Determine the number of lines in the data that contain "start". Answer with that number only.

» Data extract:

----------

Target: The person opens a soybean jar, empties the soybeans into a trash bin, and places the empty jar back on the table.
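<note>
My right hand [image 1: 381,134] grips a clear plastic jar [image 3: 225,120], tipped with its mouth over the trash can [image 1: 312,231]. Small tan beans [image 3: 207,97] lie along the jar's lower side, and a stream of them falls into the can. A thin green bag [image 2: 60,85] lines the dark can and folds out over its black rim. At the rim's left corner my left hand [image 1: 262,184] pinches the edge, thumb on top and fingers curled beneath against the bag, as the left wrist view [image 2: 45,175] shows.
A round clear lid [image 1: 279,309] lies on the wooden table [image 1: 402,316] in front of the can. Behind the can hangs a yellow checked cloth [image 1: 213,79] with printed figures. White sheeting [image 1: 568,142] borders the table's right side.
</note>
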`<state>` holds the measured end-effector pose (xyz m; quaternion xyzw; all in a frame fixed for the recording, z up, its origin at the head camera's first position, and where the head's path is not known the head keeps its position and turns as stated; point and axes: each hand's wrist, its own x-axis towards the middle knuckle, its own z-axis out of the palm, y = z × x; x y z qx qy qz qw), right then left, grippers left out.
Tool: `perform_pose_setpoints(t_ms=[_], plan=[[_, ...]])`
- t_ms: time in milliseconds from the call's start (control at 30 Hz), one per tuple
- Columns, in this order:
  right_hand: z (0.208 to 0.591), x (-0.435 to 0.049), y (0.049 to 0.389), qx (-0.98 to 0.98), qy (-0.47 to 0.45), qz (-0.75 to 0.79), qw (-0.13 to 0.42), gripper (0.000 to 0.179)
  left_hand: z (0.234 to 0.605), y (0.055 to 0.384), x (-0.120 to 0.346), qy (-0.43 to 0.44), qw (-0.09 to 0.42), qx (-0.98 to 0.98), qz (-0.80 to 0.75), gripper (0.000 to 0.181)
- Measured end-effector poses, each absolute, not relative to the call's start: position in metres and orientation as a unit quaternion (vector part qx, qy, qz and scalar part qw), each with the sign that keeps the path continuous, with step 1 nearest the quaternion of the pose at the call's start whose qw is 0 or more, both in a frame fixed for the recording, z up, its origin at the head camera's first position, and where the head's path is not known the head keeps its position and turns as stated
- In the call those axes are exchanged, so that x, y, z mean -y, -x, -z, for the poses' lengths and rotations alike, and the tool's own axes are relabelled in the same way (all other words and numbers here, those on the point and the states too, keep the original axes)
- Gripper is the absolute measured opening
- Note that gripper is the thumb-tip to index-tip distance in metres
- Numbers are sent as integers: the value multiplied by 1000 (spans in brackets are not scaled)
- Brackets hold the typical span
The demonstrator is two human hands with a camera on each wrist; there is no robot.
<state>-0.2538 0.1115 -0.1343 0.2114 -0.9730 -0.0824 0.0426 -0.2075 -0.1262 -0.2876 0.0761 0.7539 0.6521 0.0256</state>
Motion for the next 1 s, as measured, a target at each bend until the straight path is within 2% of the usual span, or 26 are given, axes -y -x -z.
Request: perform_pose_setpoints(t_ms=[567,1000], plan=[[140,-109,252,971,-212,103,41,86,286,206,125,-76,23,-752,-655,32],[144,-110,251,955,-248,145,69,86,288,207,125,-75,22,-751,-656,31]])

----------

» Output for this exercise:
2